RESEARCHING THE APPROPRIATENESS OF CARE IN THE COMPLEMENTARY AND INTEGRATIVE HEALTH PROFESSIONS: PART I
 
   

Researching the Appropriateness of Care in the Complementary
and Integrative Health Professions: Part I

This section is compiled by Frank M. Painter, D.C.
Send all comments or additions to:
   Frankp@chiro.org
 
   

FROM:   J Manipulative Physiol Ther. 2018 (Nov); 41 (9): 800–806 ~ FULL TEXT

   Thanks to JMPT for permission to reproduce this Open Access article!   


Ian D. Coulter, PhD, Patricia M. Herman, ND, PhD, Gery W. Ryan, PhD,
Ronald D. Hays, PhD, Lara G. Hilton, PhD, Margaret D. Whitley, BA, MPH

RAND Corporation,
University of California Los Angeles,
Southern California Health Sciences,
Santa Monica, California.
coulter@rand.org.


OBJECTIVES:   The purpose of this article is to report on the Center of Excellence for Research on Complementary and Alternative Medicine at RAND Corporation. The overall project examined the appropriateness of chiropractic spinal manipulation and mobilization for chronic low back pain and chronic cervical pain using the RAND and University of California Los Angeles Appropriateness Method, including patient preferences and costs, to acknowledge the importance of patient-centered care in clinical decision-making.

METHODS:   This article is a narrative summary of the overall project and its inter-related components (ie, 4 Research Project Grants and 2 centers), including the Data Collection Core, whose activities and learning will be the subject of a following series of methods articles.

RESULTS:   The project team faced many challenges in accomplishing data collection goals. The processes we developed to overcome barriers may be of use to other researchers and for practitioners who may want to participate in such studies in complementary and integrative health, which previously was known as complementary and alternative medicine.

CONCLUSION:   For this large, complex, successful project, we gathered online survey data, collected charts, and abstracted chart data from thousands of chiropractic patients. The present article delineates the challenges and lessons that were learned during this project so that others may gain from the authors' experience. This information may be of use to future research that collects data from independent practitioners and their patients because it provides what is needed to be successful in such studies and may encourage participation.

KEYWORDS:   Chiropractic; Chronic Pain; Complementary Therapies; Low Back Pain; Manipulation, Spinal; Neck Pain



From the FULL TEXT Article:

Introduction

Although there is general agreement that all patients should receive health care that is appropriate to their health problem and that inappropriate care is costly, [1] the challenge comes in determining what is appropriate care. [2] In general, appropriateness comprises the right therapy, for the right problem, and for the right patient.

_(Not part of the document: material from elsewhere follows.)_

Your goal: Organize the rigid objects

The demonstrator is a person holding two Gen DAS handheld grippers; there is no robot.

In the current health care system, one answer to the question of appropriateness is that evidence-based care is appropriate care. However, this answer only shifts the problem from deciding what is appropriate to deciding what is evidence-based. Further, there is considerable debate about what percentage of treatments can claim to be evidence based. Some estimate that as little as 15% to 20% of all medical practice can truly claim to be evidence based. [3–6] Hicks notes, “It is generally accepted that between 20% and 60% of patients either receive inappropriate care or are not offered appropriate care.” [6] For large areas of health care, including complementary and integrative health (CIH; previously known as complementary and alternative medicine [CAM]), [7, 8] we have very little data on how much care is appropriate or evidence based.

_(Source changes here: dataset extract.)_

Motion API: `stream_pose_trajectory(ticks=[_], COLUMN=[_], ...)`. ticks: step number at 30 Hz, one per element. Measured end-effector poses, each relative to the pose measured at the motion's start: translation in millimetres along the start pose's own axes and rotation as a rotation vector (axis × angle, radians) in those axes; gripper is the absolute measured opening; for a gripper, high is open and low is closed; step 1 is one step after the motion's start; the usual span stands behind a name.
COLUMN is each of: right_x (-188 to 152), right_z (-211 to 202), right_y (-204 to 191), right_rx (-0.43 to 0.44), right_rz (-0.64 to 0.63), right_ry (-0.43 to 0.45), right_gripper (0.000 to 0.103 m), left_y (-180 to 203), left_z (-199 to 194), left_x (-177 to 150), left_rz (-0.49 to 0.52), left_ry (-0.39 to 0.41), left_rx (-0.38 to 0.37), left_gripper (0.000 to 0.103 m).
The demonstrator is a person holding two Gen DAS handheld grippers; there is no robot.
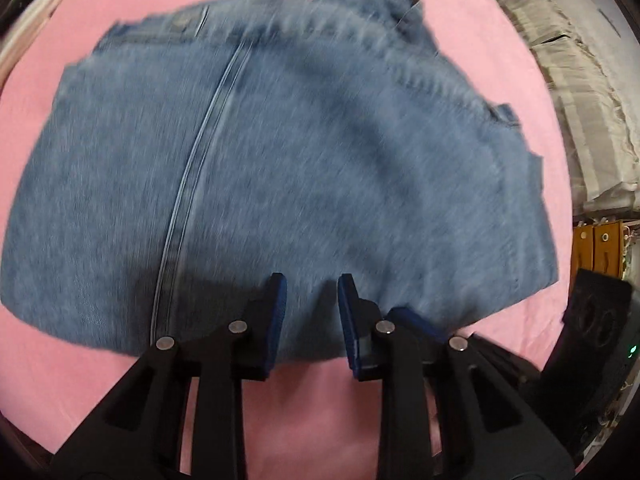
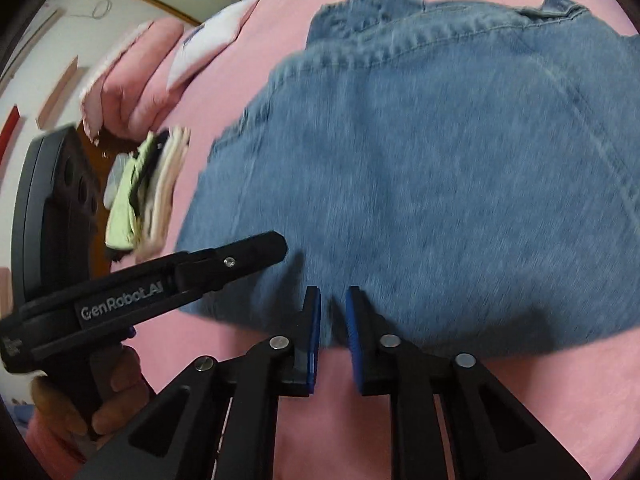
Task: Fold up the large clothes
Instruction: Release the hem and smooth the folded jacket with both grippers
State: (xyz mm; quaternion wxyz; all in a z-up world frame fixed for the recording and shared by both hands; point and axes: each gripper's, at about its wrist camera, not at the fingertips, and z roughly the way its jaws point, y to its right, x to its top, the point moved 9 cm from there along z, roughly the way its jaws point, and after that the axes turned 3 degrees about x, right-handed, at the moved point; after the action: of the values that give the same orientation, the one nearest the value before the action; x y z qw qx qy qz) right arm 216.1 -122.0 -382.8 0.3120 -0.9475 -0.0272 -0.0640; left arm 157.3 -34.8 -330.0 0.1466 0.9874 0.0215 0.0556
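Even light, motion blur (perhaps defocus)

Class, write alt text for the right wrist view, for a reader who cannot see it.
Folded blue jeans lie on a pink sheet, the right gripper slightly open over their near edge. The left gripper reaches in from the left, with a small stack of folded clothes behind it.

Black left gripper (image 1: 308, 286), blue pads, silver screws, "GenRobot.AI" lettering
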Motion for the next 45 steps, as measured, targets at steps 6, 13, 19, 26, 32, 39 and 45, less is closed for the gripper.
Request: stream_pose_trajectory(ticks=[6,13,19,26,32,39,45], right_x=[10.4,8.8,-2.8,13.3,7.0,-0.1,75.9], right_z=[-3.3,-66.4,-140.9,-136.0,-69.4,-17.6,31.1], right_y=[56.4,142.5,240.4,195.3,105.9,62.8,75.6], right_rx=[-0.154,-0.299,-0.518,-0.675,-0.177,-0.036,0.016], right_rz=[0.025,0.024,0.121,0.043,0.118,0.106,0.146], right_ry=[0.082,0.168,0.225,0.218,0.162,0.105,0.112], right_gripper=[0.0,0.0,0.0,0.0,0.0,0.0,0.0], left_y=[-17.4,-84.9,-174.0,-156.4,-53.0,28.0,29.2], left_z=[-1.5,-19.3,-30.5,-44.4,-25.1,10.7,31.7], left_x=[-5.6,-9.9,-24.4,-27.0,-42.4,-21.5,35.9], left_rz=[-0.045,-0.109,-0.309,-0.345,-0.145,0.047,-0.003], left_ry=[0.049,0.114,0.125,0.162,0.061,0.012,0.047], left_rx=[0.071,0.34,0.42,0.316,0.03,-0.038,-0.044], left_gripper=[0.012,0.01,0.009,0.009,0.009,0.006,0.005])
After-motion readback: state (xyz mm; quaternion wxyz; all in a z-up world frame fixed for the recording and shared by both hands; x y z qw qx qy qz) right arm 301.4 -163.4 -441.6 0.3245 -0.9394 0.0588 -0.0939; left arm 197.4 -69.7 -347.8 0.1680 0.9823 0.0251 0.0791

In the 1980s, the RAND Corporation [2, 8–13] and the University of California, Los Angeles (UCLA), pioneered a method to study the appropriateness of care that not only takes advantage of the available evidence base, but also draws upon the clinical acumen and experience of practitioners. [14] This approach uses a mixed expert and clinician-based panel to consider the available evidence and then judge for a particular treatment whether

“for an average group of patients presenting with this set of clinical indications to an average US physician, the expected health benefit exceeds the expected negative consequences by a sufficiently wide margin that the procedure is worth doing … excluding considerations of monetary cost.” [12]

This has been the most widely used and studied method for defining and identifying appropriate care in the United States, and it also has been used internationally. [15–17] The RAND/UCLA Appropriateness Method (RUAM) makes it feasible to take the best of what is known from research and apply it — using the expertise of experienced clinicians — over the wide range of patients and presentations seen in real-world clinical practice. Clinicians are, after all, the final translators of evidence into practice, and this approach formalizes the process. [15–25]

However, according to the World Health Organization, appropriate care is about ensuring that individuals receive care that is clinically effective; cost-effective; consistent with ethical principles; and meets preferences relevant to individuals, communities, and society. [2, 9] This represents a paradigm shift from previous, narrower definitions of appropriateness that only considered effectiveness, efficacy, and safety. This broader World Health Organization perspective makes explicit that the appropriateness of a procedure can be examined at multiple levels (eg, society, community, individual) and is, in part, dependent on the needs, desires, attitudes, expectations, and preferences of the patients who receive the procedure.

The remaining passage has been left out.